■ How to complete this task ■
Return an exact copy of the data, starting at its first line and ending at the line that contains "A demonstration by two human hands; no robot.", minus any pictures.

■ Dataset content ■
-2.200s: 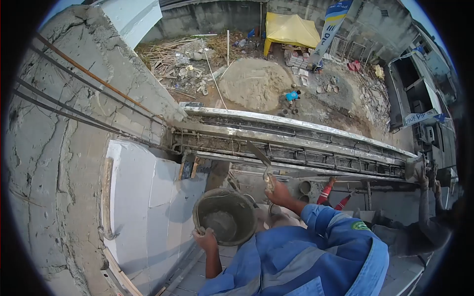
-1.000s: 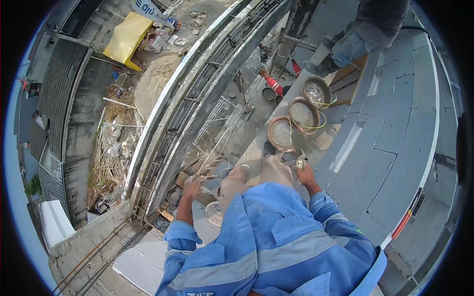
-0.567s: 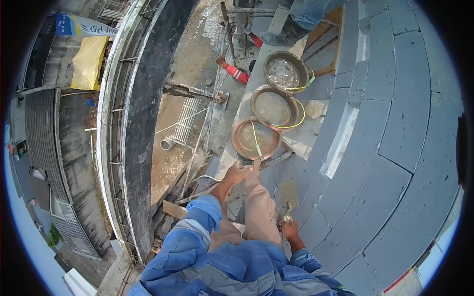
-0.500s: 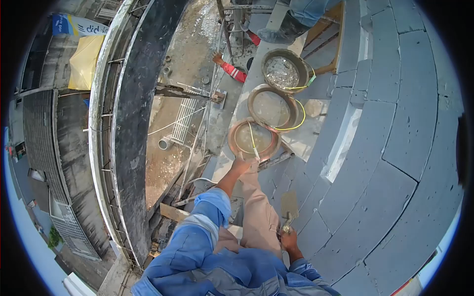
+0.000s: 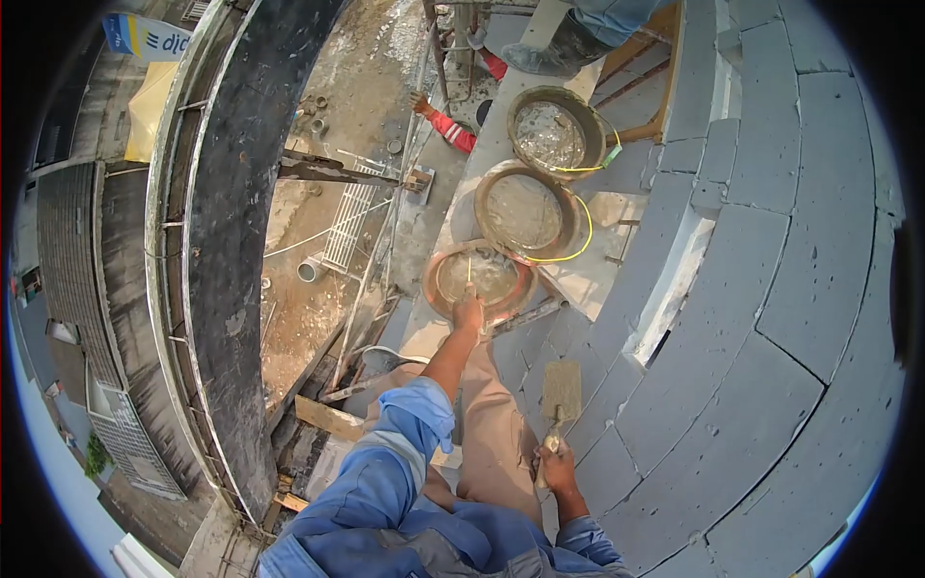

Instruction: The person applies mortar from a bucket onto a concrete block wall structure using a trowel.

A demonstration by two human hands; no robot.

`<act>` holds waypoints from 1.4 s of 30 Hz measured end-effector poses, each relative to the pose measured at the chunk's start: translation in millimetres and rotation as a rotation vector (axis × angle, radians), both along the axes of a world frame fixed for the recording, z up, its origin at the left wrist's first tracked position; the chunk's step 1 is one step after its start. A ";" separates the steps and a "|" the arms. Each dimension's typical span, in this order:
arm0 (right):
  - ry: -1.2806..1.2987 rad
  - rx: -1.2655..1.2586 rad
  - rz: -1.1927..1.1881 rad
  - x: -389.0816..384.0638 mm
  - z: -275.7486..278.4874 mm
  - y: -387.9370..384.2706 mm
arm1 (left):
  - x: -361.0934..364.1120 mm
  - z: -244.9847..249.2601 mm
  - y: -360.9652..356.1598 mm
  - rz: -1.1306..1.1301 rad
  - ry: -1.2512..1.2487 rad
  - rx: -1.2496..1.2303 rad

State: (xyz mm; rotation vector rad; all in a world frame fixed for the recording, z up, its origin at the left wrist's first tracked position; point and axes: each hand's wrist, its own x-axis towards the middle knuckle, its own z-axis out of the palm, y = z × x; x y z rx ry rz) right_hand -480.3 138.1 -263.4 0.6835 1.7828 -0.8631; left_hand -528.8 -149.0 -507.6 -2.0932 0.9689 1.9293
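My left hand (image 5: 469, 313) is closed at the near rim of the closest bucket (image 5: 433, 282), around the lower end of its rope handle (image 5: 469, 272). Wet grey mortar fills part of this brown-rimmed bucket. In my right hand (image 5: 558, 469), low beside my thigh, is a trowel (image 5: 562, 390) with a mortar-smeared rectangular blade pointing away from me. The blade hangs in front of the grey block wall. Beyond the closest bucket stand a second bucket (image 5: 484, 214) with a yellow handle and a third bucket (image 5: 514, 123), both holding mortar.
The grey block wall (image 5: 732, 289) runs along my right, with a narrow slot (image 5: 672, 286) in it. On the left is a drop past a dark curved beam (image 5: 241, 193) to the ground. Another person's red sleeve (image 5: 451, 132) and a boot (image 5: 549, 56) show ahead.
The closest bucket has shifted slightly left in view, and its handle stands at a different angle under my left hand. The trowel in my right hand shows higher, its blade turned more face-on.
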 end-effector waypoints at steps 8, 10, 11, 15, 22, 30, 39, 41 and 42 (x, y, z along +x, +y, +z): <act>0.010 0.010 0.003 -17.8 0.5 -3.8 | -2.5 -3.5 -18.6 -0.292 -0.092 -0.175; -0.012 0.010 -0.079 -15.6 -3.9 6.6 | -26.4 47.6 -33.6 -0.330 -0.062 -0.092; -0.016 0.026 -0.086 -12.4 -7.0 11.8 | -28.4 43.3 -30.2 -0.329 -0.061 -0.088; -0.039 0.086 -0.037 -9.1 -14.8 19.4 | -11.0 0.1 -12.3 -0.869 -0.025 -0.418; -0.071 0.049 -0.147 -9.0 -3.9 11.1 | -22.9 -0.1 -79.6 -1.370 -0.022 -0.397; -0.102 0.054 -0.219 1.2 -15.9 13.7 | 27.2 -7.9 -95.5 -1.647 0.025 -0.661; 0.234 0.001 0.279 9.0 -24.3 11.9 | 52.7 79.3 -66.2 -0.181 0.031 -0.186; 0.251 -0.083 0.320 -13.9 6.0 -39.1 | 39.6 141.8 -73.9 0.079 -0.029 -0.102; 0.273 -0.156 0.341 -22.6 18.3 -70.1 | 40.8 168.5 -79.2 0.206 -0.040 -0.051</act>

■ Exercise solution ■
-2.200s: 
-1.000s: 
-0.567s: 
-0.500s: 
+0.000s: 

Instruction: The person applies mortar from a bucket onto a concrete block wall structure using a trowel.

A demonstration by two human hands; no robot.

The answer is now complete.